Four total polynucleotides (three in corn, one berry) were empirically edited (Glossy2, CenH3, Fea2 Pg 61, lines 4-5, and Seedstick) in mammalian cells, where for the first two “293Gl2 and 293CenH3” cell lines were transformed to introduce a Cas-CRISPR, employing six and four spacers, respectively. Indels were quantified after editing, with Glossy2 indel results varying, with a mean of ~42% to ~18% with different spacers (Fig1). The CenH3 result ranged from a mean of ~79% to 20% with four spacers in these HEK-cells.
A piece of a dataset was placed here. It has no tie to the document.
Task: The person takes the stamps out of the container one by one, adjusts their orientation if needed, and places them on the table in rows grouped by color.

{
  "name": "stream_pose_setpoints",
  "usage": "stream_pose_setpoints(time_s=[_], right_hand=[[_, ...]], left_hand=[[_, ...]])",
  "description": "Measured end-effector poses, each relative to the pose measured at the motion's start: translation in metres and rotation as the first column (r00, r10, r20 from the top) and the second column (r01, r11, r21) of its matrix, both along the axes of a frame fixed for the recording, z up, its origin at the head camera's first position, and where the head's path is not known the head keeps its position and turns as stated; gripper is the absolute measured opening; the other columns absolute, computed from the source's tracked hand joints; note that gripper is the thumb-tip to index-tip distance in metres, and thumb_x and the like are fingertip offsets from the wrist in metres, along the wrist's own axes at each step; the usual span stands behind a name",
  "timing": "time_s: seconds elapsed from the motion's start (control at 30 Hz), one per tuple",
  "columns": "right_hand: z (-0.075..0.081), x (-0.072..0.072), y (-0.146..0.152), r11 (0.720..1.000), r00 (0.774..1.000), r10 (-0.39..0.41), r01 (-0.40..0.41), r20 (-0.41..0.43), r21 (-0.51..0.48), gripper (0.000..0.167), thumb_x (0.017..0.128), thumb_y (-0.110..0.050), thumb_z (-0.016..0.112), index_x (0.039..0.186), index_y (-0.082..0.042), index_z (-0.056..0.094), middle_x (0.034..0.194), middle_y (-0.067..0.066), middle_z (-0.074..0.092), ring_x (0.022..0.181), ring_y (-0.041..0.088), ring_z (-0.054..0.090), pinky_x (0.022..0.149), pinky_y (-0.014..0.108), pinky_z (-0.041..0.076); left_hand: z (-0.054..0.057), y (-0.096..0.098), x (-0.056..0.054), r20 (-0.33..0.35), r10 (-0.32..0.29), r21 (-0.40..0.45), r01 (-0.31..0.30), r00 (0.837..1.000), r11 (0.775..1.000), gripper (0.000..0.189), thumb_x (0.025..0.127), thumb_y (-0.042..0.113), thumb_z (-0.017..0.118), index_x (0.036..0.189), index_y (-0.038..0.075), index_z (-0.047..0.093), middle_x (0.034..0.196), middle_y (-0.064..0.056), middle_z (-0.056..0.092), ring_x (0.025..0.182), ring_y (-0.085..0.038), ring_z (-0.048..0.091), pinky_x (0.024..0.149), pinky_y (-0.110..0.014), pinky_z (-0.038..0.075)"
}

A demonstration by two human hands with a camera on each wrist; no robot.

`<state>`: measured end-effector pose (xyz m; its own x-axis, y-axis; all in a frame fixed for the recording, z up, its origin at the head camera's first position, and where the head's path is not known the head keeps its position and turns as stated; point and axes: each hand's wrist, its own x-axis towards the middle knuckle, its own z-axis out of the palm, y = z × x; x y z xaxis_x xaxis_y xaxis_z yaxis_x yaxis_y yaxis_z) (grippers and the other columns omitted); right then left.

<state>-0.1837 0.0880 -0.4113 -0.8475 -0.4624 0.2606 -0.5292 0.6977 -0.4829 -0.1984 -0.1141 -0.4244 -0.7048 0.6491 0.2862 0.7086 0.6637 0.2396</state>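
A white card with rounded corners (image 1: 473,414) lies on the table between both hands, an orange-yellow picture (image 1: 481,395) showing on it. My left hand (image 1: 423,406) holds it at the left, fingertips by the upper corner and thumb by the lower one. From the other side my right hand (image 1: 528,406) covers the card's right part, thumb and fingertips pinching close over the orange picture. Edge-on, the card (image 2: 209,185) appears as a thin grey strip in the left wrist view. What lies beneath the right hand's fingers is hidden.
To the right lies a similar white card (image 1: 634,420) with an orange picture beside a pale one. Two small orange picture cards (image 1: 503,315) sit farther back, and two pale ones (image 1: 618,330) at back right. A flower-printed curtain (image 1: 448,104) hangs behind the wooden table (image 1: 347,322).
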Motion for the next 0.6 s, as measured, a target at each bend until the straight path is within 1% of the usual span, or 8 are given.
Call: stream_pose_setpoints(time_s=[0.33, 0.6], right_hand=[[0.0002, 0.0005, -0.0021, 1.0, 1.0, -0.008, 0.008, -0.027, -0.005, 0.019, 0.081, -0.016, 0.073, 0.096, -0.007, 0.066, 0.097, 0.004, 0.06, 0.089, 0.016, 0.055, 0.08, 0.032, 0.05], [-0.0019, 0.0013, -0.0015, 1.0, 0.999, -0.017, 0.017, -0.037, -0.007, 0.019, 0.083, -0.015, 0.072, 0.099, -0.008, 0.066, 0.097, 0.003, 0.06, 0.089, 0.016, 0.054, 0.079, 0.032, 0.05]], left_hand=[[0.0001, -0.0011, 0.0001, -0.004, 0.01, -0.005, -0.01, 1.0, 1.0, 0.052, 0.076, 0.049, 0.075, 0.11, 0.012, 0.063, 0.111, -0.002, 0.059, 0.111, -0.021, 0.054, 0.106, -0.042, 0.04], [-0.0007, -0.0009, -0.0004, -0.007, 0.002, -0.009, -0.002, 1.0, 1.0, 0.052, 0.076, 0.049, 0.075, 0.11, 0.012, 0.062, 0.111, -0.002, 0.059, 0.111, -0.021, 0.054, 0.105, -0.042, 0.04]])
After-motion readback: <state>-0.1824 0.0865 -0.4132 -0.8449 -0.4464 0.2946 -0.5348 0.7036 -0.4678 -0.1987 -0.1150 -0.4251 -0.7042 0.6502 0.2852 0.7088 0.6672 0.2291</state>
Glossy2 was the only polynucleotide with empirical editing performance comparison in corn and mammalian cells, where a singular spacer (PWsp104) had high editing efficiency in corn of 80%+ (93.8% and 80% in two experiments, Ex 2) and in the mammalian system it was ~40% (~37-42%). This singular comparative example is insufficient evidence to make other systems enabled, or predictable for comparative editing performance.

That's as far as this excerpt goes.